Health Insurance takes care of the financial backup needed in case of medical issues and emergencies. It helps to save money on various expenses incurred from hospitalization and other Out Patient Department expenses.
It is a must to have a health insurance plan in place to ensure that financial independence does not come in the way of treatment of any illness, however critical it is.
Table depicting the relevance of Family Floater and Individual Plan
How Much Health Insurance Should You Get?
While choosing a health insurance plan, it is important to keep in mind that the type and size of the plan varies from person to person. The needs of a healthy young single person are quite different from the needs of a family person.
How much health insurance does a couple with no children need?
To cite an example, Mr Singh from Delhi is 30 years old. His family consists of his wife and himself.He is already having a group cover from employer of around Rs 8 lakhs.
For a family of two, a recommended cover will be Rs 5 lakh floater plan for both husband and wife.
For the same family with one aged member( say mother ) added , a recommended cover will bea separate individual cover for the mother for Rs 5 lakh in addition to the floater plan.So in this case the cost of additional insurance comes to around Rs40,000 per year.
How much health insurance does a couple with children need?
Mr Kookal from Kerala , 42 years of age, holds a medical claim policy – a family floater plan covering him, his wife and son for a sum ofRs 4 lakhs. In addition to this he holds a cover for family of Rs 4 lakhs from his company.
In this case, for a family of three with one child as a member , the cover is not enough. Moreover, supplementing the employer’s cover in adequate amount is an absolute must given the uncertainties in job. Mr. Kookal can loose his job any time or he may move to another job which does not provide group insurance .So, on the personal front, he must be prepared with adequate medical insurance and a cover of at least Rs15-16 lakhs will be needed.
The amount of cover will increase accordingly with the number of children.
How much health insurance does a couple with “ Double Income and No Kids” (DINKs) need?
Getting medical insurance is an absolute must for young Dinks. Getting an additional cover of at least Rs 3- 5 lakhs as medical cover over and above the medical insurance the employer offers them is a very much necessary. The same cover should be taken both for the husband and the wife early in life so that one can get exemption on pre-existing diseases later on, in case any onechanges companies or leaves the job.

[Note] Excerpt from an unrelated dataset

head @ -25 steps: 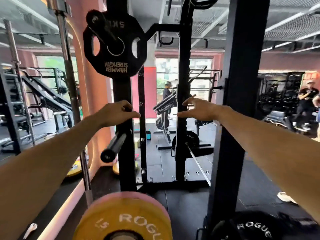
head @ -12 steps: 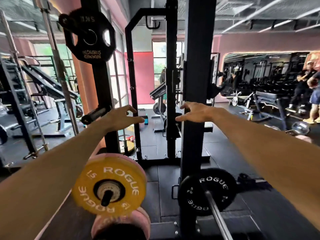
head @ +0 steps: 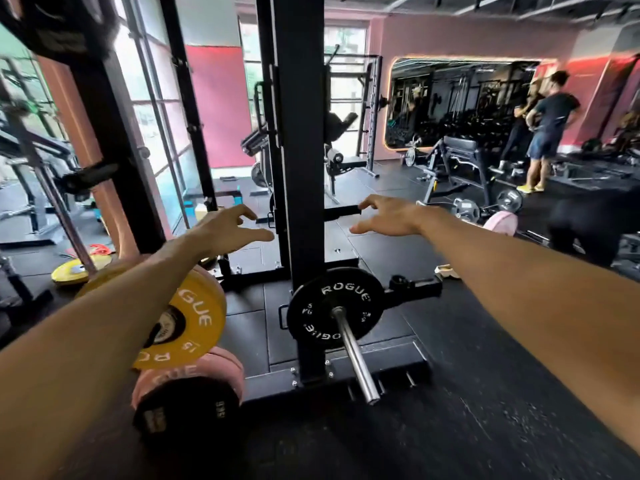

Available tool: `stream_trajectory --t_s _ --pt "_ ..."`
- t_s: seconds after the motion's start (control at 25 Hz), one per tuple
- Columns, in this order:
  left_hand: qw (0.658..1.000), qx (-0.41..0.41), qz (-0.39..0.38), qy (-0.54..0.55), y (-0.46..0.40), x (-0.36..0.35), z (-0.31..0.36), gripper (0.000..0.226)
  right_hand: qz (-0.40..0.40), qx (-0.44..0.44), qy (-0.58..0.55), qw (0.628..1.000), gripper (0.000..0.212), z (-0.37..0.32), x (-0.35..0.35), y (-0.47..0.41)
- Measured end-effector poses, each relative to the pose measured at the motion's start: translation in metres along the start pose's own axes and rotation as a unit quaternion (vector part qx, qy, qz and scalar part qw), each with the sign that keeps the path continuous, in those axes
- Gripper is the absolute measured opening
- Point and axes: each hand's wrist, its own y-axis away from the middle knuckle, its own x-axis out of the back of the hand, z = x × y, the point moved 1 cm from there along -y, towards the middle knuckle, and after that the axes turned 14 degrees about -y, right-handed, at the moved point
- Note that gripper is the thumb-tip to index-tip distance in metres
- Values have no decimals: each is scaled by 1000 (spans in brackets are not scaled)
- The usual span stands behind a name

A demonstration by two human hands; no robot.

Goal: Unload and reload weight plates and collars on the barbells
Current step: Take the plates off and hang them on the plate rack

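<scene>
A small black Rogue plate (head: 320,306) sits on a steel barbell sleeve (head: 355,362) that points toward me, low against the black rack upright (head: 299,133). To its left a yellow Rogue plate (head: 197,317) stands above a pink plate (head: 221,370) and a small black plate (head: 183,414). My left hand (head: 227,232) and my right hand (head: 384,216) are stretched out in the air on either side of the upright, fingers spread, holding nothing. No collar shows on the sleeve.
Another yellow plate (head: 74,270) lies on the floor at the left near a leaning bar (head: 55,195). A pink plate (head: 500,221) and benches stand to the right. Two people (head: 543,129) stand by the far mirror wall. Black rubber floor (head: 450,375) surrounds the rack base.
My view has dropped and swung right, bringing the black plate and its sleeve to the middle. Both hands have lowered and stayed spread either side of the upright.
</scene>
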Motion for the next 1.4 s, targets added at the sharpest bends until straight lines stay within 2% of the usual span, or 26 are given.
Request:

A Rs. 3 lakh policy should be more than sufficient when married with no kids, which can be increased upon having children to Rs. 5 lakhs .Slowly, the couple can look into buying a serious disease disability policy, and an accidental death-cum-disability insurance, too.
Thus when one starts, initially, taking a small cover is sufficient . Then it is advisable to increase it as one crosses new milestones in life, such as delivery of a baby, or adding parents to the policy after they retire or, say, after any one of them crosses 40 years.

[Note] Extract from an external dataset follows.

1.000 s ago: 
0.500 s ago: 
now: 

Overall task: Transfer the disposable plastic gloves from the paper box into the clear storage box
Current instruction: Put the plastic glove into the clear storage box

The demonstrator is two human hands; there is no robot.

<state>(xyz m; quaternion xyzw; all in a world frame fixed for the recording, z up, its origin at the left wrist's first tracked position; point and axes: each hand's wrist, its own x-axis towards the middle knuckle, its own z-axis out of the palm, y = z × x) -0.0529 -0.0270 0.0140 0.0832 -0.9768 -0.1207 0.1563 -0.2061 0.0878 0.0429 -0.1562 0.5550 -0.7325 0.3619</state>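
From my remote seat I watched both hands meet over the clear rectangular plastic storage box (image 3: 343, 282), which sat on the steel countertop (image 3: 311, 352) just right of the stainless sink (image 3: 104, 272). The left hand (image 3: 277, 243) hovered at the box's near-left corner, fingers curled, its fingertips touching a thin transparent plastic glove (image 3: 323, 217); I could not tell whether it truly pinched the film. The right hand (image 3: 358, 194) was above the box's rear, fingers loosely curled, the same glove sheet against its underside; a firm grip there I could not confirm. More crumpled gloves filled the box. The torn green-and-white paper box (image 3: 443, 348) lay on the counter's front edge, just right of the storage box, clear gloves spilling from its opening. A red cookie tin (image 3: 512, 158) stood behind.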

Does a low-cost policymakes sense?
Mrs Datta, from Punjab bought a health cover some six years ago just after she got married. That time she wanted a maternity cover and was not willing to spend too much on premium. She purchased floater policy from the insurer of around Rs2 lakh cover which will give Rs20,000/30,000 of maternity expenses during child birth.
ARs2 lakh sum insured health cover may not suffice at all during the present. She needs to buy health insurance for at least Rs8 lakhs. This higher cover will also provide for a higher coverage on maternity expenses. Even a normal delivery in a high-end hospital in a metropolitan city costs about a lakh of rupees nowadays.

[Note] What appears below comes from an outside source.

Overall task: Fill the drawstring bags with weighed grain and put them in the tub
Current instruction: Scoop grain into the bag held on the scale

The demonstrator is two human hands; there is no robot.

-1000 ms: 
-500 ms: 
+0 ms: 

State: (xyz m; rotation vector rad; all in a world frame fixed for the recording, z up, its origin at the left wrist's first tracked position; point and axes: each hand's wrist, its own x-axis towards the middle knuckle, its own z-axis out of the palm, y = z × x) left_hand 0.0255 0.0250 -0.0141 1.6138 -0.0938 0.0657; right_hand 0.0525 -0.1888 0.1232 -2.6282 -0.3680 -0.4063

Covering family economically by way of a top up plan
One way to get a higher insurance cover but not end up paying hugely is to take a top-up plan which is much cheaper. These plans have a threshold limit and only claims above that limit are paid. A person can cover himself, his wife and child in a top-up plan and state the sum insured of the current policy as the threshold.
More about top up plans and their benefits are available here :https://dilzer.net/2016/02/20/what-are-top-up-plans-and-how-can-they-help-cover-medical-expenses-at-lower-costs/
Tax Benefit Angle
The premium paid towards health insurance policies is eligible for tax deduction under Section 80D of up to Rs 25,000 from the current financial year. Senior citizens can get a benefit of Rs 30,000.
If a person takes a family floater covering dependant senior citizen parents in the policy, then the total eligible deduction is up to Rs55,000, which will be deducted from the income to arrive at the taxable income.
The healthcare needs of each individual vary as per to their age and medical history. One should not forget to count on medical cost inflation into the health plan. The cover has to be increased every year in sync with inflation in healthcare costs.
A look at the treatment cost of common ailments over the last five years reveals an average annual increase of 10-25% per cent. Some insurers increase the sum insured every year by 5-10 per cent without the client asking for it, but this is only if there has been no claim on the policy that year.
To conclude, each individual is different and hence the health insurance coverage need is different too. Thus, it should help to meet a dedicated financial planner who understands the personal and family requirement and helps one to make a wise decision.